In the traditional LAN, all the computers are connected together by a cable. People who want to work at home or need access to the company's data from a customer's office need access to the LAN. A remote system can access the LAN using the Public Switched Telephone Network (PSTN).

PSTN is the regular telephone line, also known as Plain Old Telephone Service (POTS). A remote user with dial-up networking dials a phone number to make a connection. A server on the LAN has a modem and remote access software that listens for rings, authenticates the user, and provides access to the network.

With a dedicated telephone line, you don't have to dial a phone number, because it's a permanent hard-wired connection between two locations.
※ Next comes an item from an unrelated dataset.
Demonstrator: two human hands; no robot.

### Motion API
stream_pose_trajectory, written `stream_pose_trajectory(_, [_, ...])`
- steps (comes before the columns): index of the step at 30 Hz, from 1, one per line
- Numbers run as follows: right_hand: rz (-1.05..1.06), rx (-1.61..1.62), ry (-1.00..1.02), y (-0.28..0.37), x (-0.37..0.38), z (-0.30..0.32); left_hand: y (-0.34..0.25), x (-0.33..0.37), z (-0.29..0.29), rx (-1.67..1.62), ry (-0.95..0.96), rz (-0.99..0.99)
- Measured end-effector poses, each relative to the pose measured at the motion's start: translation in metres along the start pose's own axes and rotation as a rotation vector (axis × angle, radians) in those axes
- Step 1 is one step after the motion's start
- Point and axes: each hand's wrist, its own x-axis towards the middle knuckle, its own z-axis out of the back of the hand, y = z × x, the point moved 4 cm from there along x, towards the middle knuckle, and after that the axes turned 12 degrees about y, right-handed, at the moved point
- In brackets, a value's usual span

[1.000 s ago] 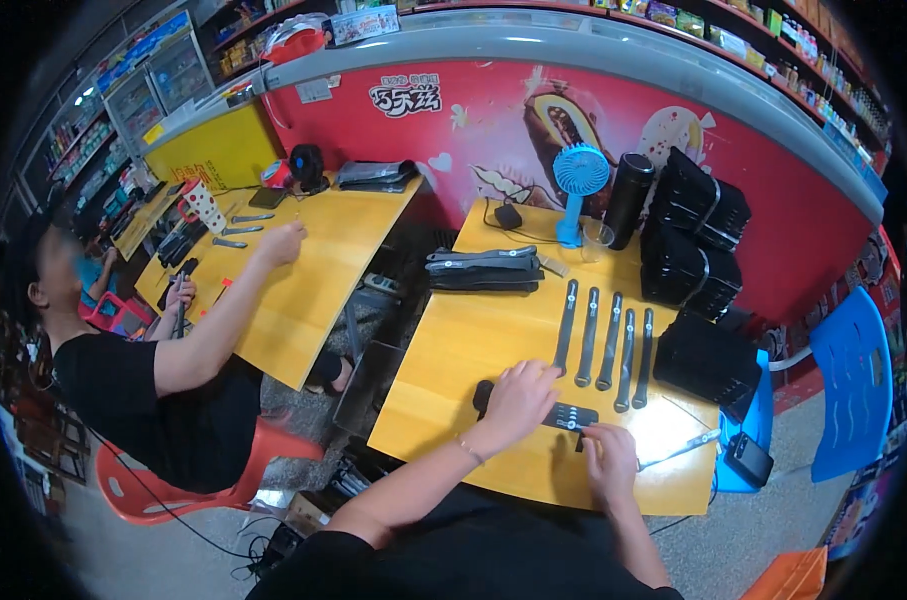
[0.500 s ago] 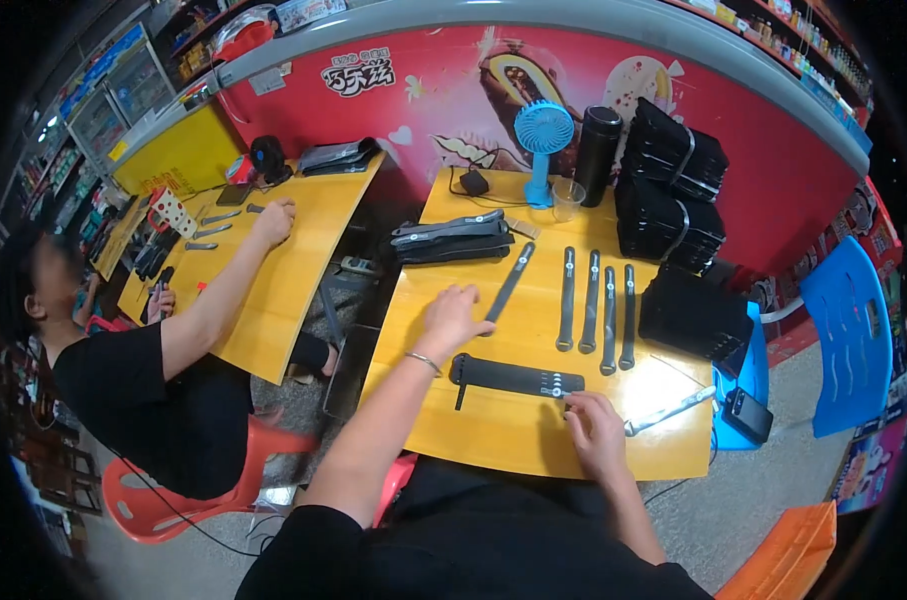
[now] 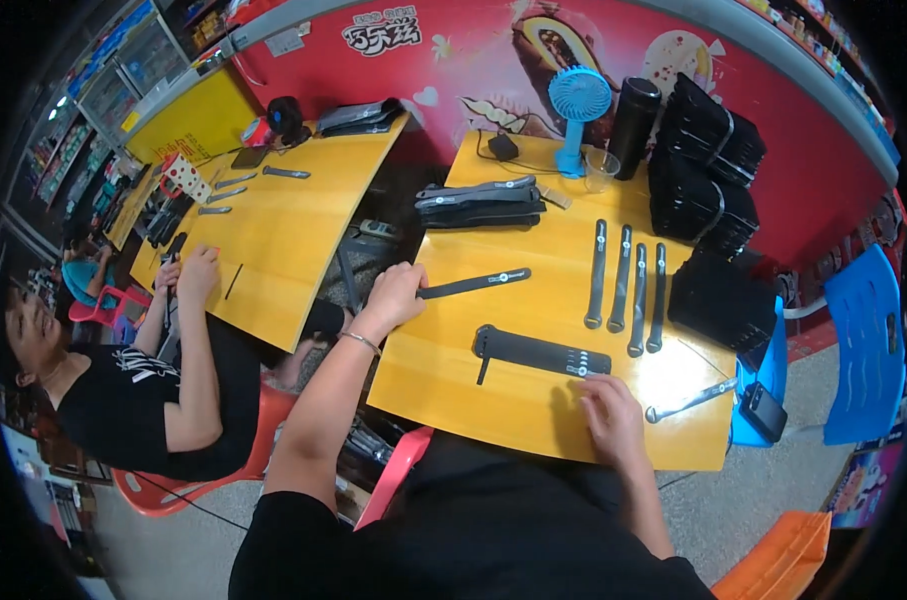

The telephone network was designed long before computers to transmit voice. The sound of your voice is converted into an analog electrical signal. Computer networks work with digital signals. A Modem (MODulate DEModulate) is used to modulate the analog signal in a way that lets it carry the digital information. At the receiving end the analog signal is demodulated to convert it back to a digital signal for the computer.

When a modem is installed in a computer, some of the computer's resources such as an IRQ and I/O addresses must be configured. When you use an external modem, you must configure the serial COM port that the modem is connected to. An Internal modem has an on-board COM port that must be configured.

Before Plug and Play, jumpers were used to configure the modems COM port settings. With Plug and Play, you only need to install the modem card and boot the computer. The Plug and Play operating system will detect the new hardware and configure the modem automatically.


Before the World Wide Web, you accessed the Internet by dialing into a Unix server where you had a shell account. Terminal emulation software allowed your computer to function as a dumb terminal on the remote server. The server did all the processing and sent screen updates back to your computer.

Serial Line Internet Protocol (SLIP) is used to connect a computer to a TCP/IP network using an asynchronous connection such as a telephone line. SLIP encapsulates the TCP/IP protocol for transmission via a modem. Your computer is configured with an IP address like a regular Internet host that can be connected to other computers on the Internet. This allows you to run network applications on your computer. The only difference is that a SLIP connection over a telephone line is a lot slower than a direct connection to an Ethernet network.